Task objective
Where a line of the records holds the string "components", copy that line.

Recorded information
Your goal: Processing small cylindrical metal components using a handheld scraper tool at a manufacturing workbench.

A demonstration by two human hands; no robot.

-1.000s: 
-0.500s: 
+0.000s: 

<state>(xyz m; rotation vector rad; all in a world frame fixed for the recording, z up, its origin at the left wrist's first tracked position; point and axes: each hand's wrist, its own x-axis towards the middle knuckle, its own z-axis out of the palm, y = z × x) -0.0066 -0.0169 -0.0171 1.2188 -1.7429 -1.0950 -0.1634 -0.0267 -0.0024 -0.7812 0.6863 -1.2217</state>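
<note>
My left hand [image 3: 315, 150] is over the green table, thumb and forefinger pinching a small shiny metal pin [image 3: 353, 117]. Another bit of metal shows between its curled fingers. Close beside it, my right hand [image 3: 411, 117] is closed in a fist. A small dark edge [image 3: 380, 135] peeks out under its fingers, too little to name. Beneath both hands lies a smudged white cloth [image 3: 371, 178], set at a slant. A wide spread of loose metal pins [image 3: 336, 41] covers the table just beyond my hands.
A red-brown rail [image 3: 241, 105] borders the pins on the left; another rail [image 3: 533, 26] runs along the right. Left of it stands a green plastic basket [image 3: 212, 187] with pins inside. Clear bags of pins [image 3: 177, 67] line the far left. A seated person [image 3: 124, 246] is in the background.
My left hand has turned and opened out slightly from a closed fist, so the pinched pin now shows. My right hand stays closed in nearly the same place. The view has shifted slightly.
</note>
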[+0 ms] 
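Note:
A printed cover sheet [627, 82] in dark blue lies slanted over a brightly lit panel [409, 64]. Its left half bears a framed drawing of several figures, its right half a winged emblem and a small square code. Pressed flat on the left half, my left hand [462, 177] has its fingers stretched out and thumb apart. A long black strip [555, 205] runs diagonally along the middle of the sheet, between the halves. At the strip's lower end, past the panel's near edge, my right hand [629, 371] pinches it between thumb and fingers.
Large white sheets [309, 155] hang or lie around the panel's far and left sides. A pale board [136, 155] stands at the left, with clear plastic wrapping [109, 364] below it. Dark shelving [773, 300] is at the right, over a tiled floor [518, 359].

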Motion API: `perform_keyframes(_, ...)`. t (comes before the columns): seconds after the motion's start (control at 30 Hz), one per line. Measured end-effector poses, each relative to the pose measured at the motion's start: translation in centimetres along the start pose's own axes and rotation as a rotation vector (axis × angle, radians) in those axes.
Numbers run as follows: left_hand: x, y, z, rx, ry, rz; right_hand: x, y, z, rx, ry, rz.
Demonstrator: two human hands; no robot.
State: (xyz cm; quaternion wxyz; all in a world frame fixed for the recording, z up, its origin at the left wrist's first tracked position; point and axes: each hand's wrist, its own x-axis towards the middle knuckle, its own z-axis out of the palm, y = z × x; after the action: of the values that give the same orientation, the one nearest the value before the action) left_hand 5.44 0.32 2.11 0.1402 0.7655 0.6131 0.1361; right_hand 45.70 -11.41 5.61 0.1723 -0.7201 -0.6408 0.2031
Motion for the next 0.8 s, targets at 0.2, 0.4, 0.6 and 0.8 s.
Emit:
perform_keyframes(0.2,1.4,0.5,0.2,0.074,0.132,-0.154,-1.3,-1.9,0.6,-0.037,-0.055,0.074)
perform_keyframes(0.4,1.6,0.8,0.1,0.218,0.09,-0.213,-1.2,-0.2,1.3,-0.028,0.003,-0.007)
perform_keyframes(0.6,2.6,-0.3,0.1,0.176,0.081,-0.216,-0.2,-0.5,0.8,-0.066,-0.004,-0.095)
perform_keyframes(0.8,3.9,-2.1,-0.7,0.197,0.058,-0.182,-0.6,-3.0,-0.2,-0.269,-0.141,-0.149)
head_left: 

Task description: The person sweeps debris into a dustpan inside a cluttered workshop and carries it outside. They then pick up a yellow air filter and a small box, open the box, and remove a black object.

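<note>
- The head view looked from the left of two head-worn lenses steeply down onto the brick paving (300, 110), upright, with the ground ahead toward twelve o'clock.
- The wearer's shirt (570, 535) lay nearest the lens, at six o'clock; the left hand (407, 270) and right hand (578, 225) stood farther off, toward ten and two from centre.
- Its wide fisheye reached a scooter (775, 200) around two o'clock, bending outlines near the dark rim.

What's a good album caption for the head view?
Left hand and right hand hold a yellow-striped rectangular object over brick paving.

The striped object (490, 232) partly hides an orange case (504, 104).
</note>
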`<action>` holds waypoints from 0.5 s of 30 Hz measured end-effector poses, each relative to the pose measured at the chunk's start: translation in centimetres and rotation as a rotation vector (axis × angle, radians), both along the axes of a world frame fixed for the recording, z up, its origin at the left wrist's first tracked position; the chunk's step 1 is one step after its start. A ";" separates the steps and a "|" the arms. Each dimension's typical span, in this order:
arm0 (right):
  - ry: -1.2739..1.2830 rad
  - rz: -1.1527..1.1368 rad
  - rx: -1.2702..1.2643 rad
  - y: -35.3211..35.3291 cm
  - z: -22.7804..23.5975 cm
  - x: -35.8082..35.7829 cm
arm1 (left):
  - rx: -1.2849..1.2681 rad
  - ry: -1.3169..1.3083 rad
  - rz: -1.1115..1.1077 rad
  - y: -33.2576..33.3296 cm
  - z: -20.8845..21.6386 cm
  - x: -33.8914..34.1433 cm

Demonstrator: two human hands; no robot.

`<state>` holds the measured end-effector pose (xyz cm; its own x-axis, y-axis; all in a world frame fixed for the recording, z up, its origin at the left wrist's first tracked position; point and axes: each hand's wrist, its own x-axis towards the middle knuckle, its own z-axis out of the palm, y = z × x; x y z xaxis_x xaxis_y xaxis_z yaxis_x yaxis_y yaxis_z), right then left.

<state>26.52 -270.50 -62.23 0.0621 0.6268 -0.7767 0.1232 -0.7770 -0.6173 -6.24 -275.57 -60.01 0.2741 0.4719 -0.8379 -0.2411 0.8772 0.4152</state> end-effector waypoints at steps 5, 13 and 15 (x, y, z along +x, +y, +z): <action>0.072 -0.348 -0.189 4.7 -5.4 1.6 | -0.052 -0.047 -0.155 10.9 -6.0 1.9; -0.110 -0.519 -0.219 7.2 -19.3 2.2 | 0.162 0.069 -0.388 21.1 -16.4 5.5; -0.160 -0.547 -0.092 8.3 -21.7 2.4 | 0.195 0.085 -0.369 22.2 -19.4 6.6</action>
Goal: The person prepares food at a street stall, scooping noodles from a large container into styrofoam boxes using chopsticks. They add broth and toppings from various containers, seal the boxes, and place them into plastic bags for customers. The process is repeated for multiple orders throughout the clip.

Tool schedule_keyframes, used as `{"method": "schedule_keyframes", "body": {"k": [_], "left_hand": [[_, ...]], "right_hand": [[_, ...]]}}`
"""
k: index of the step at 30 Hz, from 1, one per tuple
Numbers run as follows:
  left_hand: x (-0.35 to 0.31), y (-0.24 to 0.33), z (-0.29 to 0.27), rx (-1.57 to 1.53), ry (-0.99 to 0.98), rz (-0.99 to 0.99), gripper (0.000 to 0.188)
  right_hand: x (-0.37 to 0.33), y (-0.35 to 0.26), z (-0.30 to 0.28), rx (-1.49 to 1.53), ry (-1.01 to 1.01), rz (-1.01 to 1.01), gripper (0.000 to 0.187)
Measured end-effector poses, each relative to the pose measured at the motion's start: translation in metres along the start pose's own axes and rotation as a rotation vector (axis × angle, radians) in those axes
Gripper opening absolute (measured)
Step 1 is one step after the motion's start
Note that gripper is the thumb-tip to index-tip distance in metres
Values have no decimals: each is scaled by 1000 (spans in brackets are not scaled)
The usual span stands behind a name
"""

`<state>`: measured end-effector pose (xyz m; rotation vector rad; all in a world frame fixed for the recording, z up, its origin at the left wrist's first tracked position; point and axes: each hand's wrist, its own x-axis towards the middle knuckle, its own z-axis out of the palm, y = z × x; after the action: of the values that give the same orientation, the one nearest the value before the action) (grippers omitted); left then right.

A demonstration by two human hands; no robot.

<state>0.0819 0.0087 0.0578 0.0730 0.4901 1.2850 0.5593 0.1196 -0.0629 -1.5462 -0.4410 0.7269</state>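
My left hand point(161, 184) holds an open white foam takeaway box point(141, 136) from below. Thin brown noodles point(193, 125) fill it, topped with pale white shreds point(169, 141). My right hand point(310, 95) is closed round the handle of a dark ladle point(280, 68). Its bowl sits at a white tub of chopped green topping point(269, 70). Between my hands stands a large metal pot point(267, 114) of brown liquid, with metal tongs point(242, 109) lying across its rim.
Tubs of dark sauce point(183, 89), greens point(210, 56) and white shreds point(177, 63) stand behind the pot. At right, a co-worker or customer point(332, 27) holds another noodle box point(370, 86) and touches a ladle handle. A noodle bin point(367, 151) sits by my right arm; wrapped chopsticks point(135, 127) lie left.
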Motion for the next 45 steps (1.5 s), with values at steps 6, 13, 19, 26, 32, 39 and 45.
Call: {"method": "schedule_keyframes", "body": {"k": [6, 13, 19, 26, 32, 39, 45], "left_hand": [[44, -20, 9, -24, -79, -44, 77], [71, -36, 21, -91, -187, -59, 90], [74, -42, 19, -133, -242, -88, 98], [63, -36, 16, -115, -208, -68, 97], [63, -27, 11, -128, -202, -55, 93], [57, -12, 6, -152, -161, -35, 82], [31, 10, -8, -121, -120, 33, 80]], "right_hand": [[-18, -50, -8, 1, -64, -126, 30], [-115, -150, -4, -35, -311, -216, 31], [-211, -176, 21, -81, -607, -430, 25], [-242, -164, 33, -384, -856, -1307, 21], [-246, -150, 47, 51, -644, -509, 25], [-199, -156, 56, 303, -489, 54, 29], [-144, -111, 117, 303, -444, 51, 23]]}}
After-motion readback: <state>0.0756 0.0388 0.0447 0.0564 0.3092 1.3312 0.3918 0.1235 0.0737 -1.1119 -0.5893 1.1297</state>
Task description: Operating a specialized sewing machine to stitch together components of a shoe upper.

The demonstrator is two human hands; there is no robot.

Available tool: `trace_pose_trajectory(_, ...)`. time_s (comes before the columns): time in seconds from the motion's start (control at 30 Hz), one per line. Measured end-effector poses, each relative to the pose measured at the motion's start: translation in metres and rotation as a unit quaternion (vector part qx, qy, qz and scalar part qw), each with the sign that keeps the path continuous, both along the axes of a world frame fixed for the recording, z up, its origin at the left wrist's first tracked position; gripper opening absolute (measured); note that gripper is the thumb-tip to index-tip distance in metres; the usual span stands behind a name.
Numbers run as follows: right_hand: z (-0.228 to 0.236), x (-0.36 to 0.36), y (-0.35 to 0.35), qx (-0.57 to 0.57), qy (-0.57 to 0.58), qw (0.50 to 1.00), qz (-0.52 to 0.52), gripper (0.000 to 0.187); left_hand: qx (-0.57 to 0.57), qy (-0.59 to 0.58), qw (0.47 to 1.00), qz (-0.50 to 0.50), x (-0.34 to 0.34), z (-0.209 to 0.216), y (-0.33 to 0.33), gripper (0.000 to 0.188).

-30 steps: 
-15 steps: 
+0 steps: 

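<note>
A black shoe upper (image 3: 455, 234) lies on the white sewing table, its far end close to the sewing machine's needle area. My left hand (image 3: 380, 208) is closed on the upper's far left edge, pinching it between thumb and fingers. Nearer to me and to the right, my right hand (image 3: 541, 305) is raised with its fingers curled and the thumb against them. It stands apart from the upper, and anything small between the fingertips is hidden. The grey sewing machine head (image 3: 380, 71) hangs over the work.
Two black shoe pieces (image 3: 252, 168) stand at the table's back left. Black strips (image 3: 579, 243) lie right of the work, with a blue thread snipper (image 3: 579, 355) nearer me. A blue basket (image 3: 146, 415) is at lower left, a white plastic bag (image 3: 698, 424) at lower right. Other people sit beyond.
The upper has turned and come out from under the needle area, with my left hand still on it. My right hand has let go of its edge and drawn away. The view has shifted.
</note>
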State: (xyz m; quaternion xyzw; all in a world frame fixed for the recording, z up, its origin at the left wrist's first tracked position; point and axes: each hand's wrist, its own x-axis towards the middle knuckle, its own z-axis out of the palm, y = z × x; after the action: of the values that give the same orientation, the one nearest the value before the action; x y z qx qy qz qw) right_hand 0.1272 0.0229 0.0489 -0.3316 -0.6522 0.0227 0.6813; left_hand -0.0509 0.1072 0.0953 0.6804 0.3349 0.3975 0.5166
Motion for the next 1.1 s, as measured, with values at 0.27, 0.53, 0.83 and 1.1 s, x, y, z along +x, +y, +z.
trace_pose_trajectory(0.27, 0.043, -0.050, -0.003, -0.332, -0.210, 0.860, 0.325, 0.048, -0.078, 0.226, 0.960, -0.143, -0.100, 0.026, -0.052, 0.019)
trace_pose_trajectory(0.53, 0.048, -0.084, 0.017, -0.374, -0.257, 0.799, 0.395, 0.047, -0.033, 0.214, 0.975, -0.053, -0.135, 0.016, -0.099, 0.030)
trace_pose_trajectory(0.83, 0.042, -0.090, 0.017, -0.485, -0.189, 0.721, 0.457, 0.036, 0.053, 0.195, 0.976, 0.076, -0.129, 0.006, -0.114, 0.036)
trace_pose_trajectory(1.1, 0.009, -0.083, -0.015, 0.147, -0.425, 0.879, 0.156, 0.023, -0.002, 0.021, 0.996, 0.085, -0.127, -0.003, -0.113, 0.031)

Output
Your goal: Processing small cylindrical metal components using a handheld scraper tool at a manufacturing workbench.
Task description: Operating a specialized sewing machine to stitch together components of a shoe upper.

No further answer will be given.